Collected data
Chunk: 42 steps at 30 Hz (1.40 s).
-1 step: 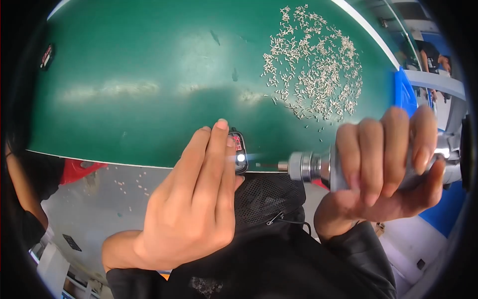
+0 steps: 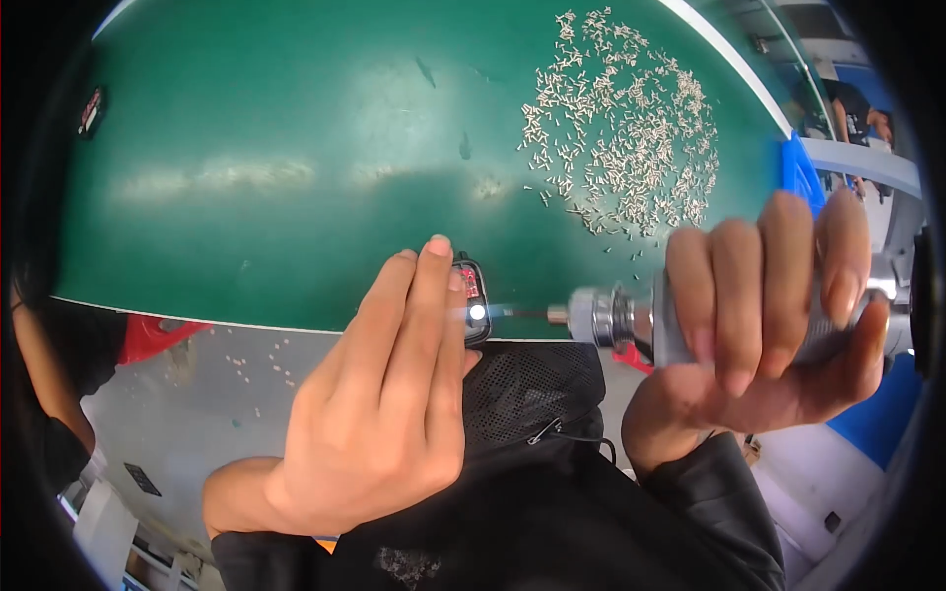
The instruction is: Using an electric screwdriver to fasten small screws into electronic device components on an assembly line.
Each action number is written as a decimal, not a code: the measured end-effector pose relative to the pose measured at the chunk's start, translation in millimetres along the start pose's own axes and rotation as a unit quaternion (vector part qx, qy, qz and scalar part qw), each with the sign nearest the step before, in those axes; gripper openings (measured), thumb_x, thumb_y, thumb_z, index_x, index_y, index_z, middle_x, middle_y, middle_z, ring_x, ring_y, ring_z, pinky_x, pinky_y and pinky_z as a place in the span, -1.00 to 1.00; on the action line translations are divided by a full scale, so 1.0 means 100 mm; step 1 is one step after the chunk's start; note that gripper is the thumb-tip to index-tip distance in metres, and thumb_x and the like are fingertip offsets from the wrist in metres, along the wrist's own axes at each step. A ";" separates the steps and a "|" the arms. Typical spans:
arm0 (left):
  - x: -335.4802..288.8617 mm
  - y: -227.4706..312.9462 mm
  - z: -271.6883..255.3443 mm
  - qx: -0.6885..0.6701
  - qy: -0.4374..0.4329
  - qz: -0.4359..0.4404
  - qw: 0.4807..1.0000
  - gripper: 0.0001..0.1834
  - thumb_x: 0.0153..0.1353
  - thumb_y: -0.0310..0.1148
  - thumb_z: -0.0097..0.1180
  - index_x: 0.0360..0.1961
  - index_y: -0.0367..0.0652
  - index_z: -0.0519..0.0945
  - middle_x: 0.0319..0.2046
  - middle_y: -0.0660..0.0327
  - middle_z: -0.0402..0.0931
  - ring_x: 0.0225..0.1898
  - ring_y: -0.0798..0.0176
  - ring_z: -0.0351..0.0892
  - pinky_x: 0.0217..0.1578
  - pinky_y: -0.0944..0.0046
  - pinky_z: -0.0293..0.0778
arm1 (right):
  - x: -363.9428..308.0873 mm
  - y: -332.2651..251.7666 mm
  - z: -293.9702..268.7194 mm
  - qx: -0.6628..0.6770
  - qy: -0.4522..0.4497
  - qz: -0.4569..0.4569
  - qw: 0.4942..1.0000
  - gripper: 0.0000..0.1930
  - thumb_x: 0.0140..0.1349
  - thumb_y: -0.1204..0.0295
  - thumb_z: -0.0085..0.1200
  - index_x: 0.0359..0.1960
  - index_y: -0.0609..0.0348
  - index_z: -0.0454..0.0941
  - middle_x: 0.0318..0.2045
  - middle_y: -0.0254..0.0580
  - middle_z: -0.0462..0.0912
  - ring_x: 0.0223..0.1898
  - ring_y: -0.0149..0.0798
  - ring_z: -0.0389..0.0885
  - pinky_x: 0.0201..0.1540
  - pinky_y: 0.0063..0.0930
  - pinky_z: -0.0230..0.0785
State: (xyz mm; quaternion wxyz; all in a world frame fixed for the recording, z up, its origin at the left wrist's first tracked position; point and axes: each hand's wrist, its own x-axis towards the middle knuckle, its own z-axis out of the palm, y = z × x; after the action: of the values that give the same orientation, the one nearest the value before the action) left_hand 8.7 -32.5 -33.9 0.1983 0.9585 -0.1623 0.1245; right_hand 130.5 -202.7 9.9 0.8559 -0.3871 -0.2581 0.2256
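My left hand (image 2: pixel 370 394) presses a small black-cased device (image 2: pixel 479 320) down at the near edge of the table. Its fingers lie together over the device's left side and hide part of it; red parts and a bright white spot show on the uncovered side. My right hand (image 2: pixel 774 305) is wrapped round a silver-grey power screwdriver (image 2: pixel 616 315), held level at the right. Its thin bit points left at the device, the tip close to the white spot. Whether the tip touches is blurred by glare.
Many small metal screws (image 2: pixel 645 138) are scattered on the green table (image 2: pixel 296 118) at the far right. Another small dark device (image 2: pixel 91 113) lies at the far left. A blue bin (image 2: pixel 803 177) stands by the right edge. A person's arm (image 2: pixel 49 364) shows at the left.
My right hand and the screwdriver have shifted slightly away from me, and the bit has come more in line with the white spot. My left hand and the device stay put.
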 end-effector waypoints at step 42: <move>0.20 -0.33 -0.17 0.282 0.104 -0.135 0.944 -0.55 -0.05 -0.60 0.28 -0.05 -0.31 0.52 -0.04 -0.03 0.50 -0.03 -0.15 0.50 -0.01 -0.03 0.44 | -0.35 -0.40 -0.79 0.112 0.093 -0.090 0.985 -0.81 0.30 0.30 -0.13 -0.29 0.17 0.37 -0.68 -0.43 0.22 -0.71 -0.52 0.17 -0.48 -0.54 0.14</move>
State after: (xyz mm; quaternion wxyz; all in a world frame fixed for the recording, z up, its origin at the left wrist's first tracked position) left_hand 36.3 -1.9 -23.8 -0.0494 0.9699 0.0317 0.2361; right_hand 160.2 -290.2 -13.1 0.9308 -0.2835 -0.1845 0.1385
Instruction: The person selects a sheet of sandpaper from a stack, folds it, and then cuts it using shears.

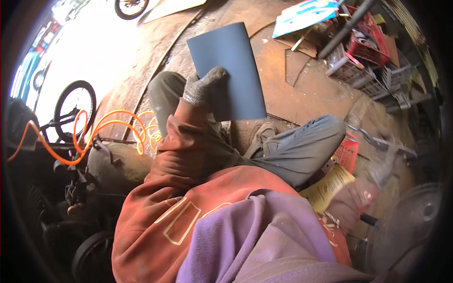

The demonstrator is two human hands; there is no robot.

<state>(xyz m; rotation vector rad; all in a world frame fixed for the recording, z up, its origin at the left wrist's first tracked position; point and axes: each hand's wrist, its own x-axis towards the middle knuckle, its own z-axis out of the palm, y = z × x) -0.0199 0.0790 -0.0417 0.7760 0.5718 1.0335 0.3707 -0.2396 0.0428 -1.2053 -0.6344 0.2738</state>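
Note:
My left hand, in a grey knit glove, grips a flat, smooth, dark blue-grey rectangular sheet by its left side, thumb across its face. The sheet is held up above my knees. Off to the right, my right hand, also gloved in grey, reaches out low beside my bent knee and is smeared by motion. Close to its fingers lies a long dark metal bar-like tool; whether they touch it I cannot tell. A yellow printed sheet lies between my right forearm and thigh.
An orange coiled hose loops over a rusty tank at left, near a wheel. Red crate and grey crate stand far right. A red basket sits past my right knee. A round translucent disc is lower right.

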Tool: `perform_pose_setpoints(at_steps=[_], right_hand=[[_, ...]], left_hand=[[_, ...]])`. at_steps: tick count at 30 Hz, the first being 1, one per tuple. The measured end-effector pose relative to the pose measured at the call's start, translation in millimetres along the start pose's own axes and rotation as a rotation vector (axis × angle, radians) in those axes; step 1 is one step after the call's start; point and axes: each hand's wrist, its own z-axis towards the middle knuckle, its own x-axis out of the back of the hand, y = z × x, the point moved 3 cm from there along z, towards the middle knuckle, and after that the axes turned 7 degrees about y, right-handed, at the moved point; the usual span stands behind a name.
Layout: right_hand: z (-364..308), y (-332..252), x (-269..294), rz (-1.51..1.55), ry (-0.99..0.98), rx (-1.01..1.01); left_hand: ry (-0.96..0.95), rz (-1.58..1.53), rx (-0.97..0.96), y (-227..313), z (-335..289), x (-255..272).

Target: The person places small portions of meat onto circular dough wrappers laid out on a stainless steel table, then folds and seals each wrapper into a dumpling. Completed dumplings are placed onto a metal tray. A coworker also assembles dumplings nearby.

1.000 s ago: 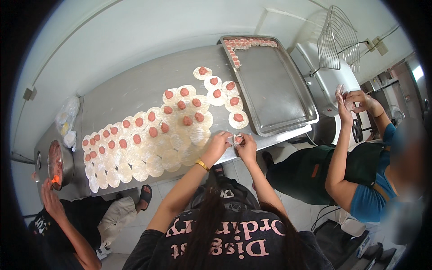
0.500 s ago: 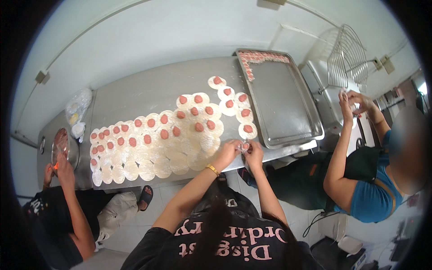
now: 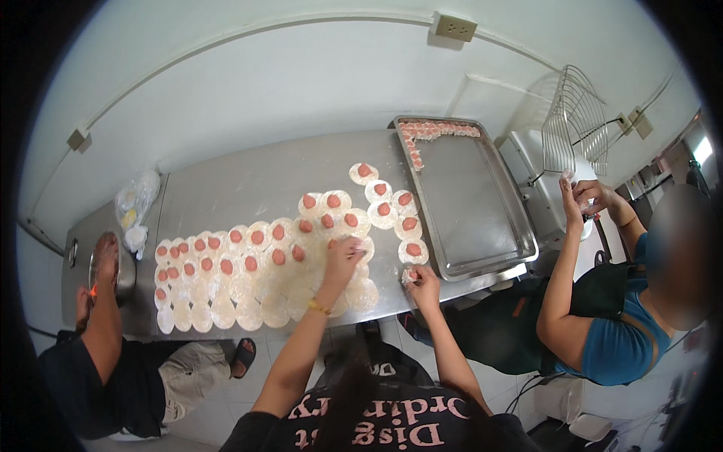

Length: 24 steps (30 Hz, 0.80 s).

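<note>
Round white dumpling wrappers (image 3: 271, 309) overlap in rows on the steel table, many with a dab of pink meat filling (image 3: 279, 257). My left hand (image 3: 343, 261) reaches over their right end, its fingertips pinched at the edge of a filled wrapper (image 3: 366, 247). Its fingers partly hide the filling there. Near the table's front edge, my right hand (image 3: 424, 290) is closed on a small folded dumpling (image 3: 409, 277). Just beyond it lies a filled wrapper (image 3: 413, 252), part of a short separate group.
A large metal tray (image 3: 471, 203) at the right holds folded dumplings along its far and left edges. A co-worker (image 3: 595, 301) stands at the right, hands raised. Another (image 3: 90, 361) at the left reaches into a metal bowl (image 3: 124, 275). A plastic bag (image 3: 135, 200) lies behind the bowl.
My hands have parted: the left moved left onto the wrappers, while the right keeps the dumpling near the table edge. The left co-worker's hand has moved into the bowl. The view has tilted up slightly.
</note>
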Motion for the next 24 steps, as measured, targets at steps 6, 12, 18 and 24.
perform_pose_setpoints(at_steps=[6, 12, 18, 24], right_hand=[[148, 41, 35, 0.056, 0.175, -0.142], [357, 95, 43, -0.148, 0.327, -0.057], [481, 137, -6, -0.350, 0.272, -0.110], [508, 145, -43, -0.432, 0.458, 0.039]], left_hand=[[0.257, 0.084, 0.173, 4, -10, 101], [0.482, 0.280, 0.410, -5, -95, 181], [0.637, 0.372, 0.627, -16, -186, 202], [0.614, 0.528, 0.752, 4, -187, 179]])
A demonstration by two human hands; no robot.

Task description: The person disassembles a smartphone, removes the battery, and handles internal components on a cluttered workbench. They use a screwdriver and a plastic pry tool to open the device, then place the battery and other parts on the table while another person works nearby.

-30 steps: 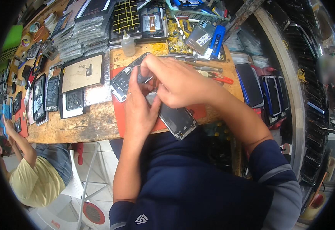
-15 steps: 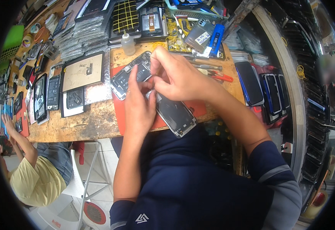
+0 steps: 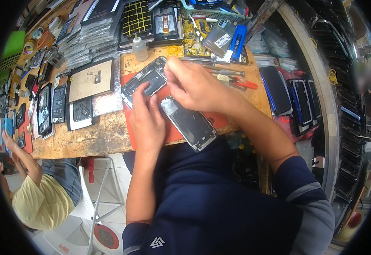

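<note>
An opened phone body (image 3: 152,81) with bare inner parts lies tilted on a red-orange mat (image 3: 173,135). Right of it and nearer to me, a detached dark phone screen panel (image 3: 189,125) rests with its inner side up, its near end at the table's edge. My right hand (image 3: 191,85) is closed in a pinch beside the phone body's right edge; whatever is between its fingertips is hidden. Palm inward, my left hand (image 3: 148,121) stands between the two parts with fingers apart, its index fingertip over the phone body. I see nothing held in it.
A squeeze bottle (image 3: 140,49) stands behind the mat. Screwdrivers (image 3: 225,72) and red-handled pliers (image 3: 245,83) lie to the right. Opened phones (image 3: 59,102) and a flat tan-topped box (image 3: 90,80) line the left. A co-worker in a yellow shirt (image 3: 43,202) sits at far left.
My left hand has drawn slightly down and away from my right hand, uncovering the screen's upper end. My right hand has shifted slightly left, still pinched.
</note>
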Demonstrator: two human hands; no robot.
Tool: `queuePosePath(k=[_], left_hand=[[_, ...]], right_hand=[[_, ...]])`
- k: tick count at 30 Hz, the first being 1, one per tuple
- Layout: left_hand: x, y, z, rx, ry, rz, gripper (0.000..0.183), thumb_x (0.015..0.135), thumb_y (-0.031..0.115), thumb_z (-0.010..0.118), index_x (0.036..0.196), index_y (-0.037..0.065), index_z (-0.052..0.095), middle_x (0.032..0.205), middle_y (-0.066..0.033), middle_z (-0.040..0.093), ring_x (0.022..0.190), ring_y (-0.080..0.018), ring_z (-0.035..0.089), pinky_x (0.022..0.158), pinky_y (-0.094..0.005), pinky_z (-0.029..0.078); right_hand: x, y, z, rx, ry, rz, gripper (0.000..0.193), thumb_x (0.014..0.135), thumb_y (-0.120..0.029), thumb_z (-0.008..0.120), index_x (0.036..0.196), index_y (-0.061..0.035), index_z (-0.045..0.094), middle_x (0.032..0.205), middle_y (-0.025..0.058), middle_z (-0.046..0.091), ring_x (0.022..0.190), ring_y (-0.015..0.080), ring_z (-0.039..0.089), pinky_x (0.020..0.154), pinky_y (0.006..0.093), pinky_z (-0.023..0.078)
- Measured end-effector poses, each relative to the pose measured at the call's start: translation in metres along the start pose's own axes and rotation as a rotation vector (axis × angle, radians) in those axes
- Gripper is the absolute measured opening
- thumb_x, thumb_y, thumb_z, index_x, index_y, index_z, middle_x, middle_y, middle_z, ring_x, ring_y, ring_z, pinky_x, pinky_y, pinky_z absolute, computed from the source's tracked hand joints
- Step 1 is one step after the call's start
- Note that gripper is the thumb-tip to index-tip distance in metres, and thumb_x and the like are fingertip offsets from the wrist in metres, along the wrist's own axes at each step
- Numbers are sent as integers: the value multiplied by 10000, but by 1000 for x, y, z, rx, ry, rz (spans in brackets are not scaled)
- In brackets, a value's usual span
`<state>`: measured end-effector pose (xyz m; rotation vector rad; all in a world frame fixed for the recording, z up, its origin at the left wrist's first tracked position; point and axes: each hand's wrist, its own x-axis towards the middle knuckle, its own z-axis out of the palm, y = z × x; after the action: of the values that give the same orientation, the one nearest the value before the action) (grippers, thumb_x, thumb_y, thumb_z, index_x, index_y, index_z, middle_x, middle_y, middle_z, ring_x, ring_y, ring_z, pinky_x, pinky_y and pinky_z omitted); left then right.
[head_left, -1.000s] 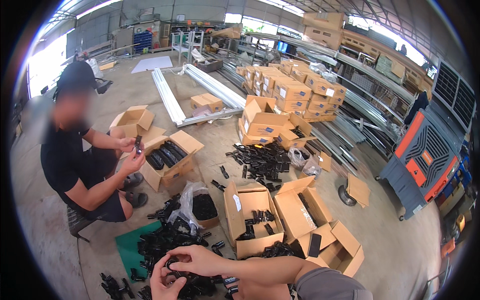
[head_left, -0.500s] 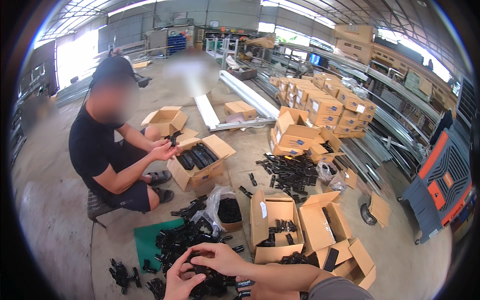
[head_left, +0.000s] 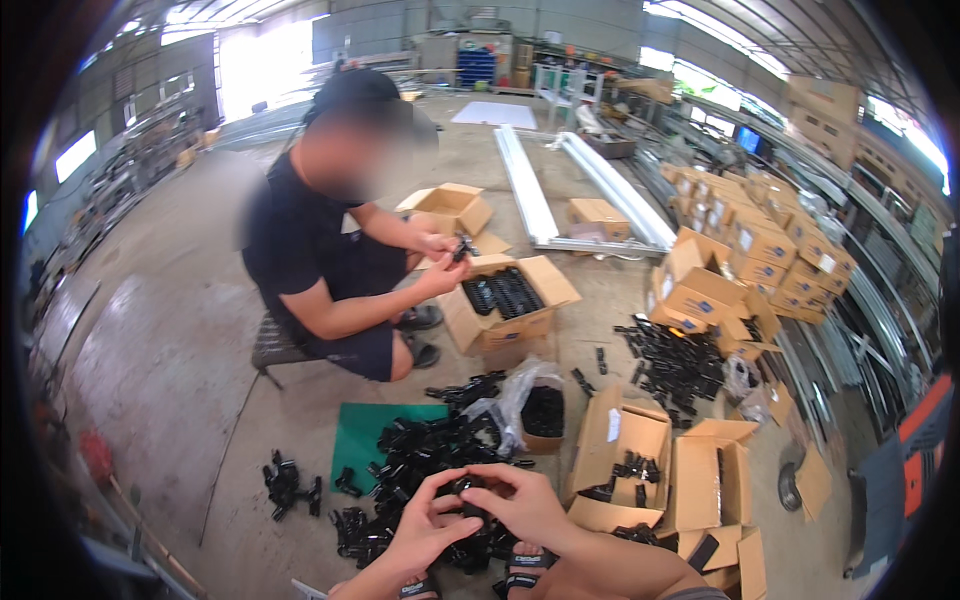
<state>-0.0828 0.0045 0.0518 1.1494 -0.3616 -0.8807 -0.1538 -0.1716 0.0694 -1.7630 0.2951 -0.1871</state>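
At the bottom middle, my left hand [head_left: 432, 525] and my right hand [head_left: 522, 508] come together, fingers closed around a small black plastic part [head_left: 473, 506]. Much of that part is hidden by my fingers. Under and beyond them lies a heap of similar black parts [head_left: 425, 450], some of it on a green sheet [head_left: 362, 430]. A few more black parts [head_left: 284, 482] lie in a small pile to the left. Just past the heap stands a box lined with clear plastic [head_left: 543, 412], filled with small black pieces.
A person [head_left: 330, 220] on a low stool handles a black part beside an open carton [head_left: 510, 320] of packed parts. Open cartons [head_left: 620, 440] stand at my right, near a spread of black parts [head_left: 670, 370]. Stacked cartons [head_left: 765, 240] and long metal profiles [head_left: 590, 180] lie farther back.
The whole view has swung to the left, so everything sits farther right in the picture. My hands still hold the black part together. The other person's hands remain on a black part.
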Motion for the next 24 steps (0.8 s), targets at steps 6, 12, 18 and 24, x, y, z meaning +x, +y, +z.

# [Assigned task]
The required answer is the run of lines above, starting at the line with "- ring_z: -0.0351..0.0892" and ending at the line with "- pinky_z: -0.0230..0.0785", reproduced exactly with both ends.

# [Reply to the task]
  - ring_z: -0.0351..0.0892
  - pinky_x: 0.0217..0.1578
  - pinky_y: -0.0944..0.0046
  - pinky_z: -0.0293..0.0778
arm1 (right):
  - x: -363.9428..308.0873 mm
  - y: -332.2651..251.7666 mm
  - z: -293.9702..268.7194 mm
  - qx: -0.6628..0.6770
  - qy: -0.4522..0.4497
  - qz: -0.4569..0.4569
  - qw: 0.4942..1.0000
  - gripper: 0.0000..0.1930
  - thumb_x: 0.0140..0.1349
  - thumb_y: -0.1204..0.0295
  - thumb_z: -0.0085..0.1200
  - index_x: 0.0359..0.1960
  - index_y: -0.0609..0.0348
  - index_z: -0.0454..0.0941
  - middle_x: 0.0318..0.2045
  - middle_y: -0.0254..0.0580
  - middle_z: -0.0462..0.0912
  - ring_x: 0.0223..0.1898
  - ring_y: -0.0149..0.0798
  - ring_z: -0.0389..0.0885
  - pinky_x: 0.0201..0.1540
  - pinky_y: 0.0063..0.0930
  - pinky_z: -0.0230..0.0785

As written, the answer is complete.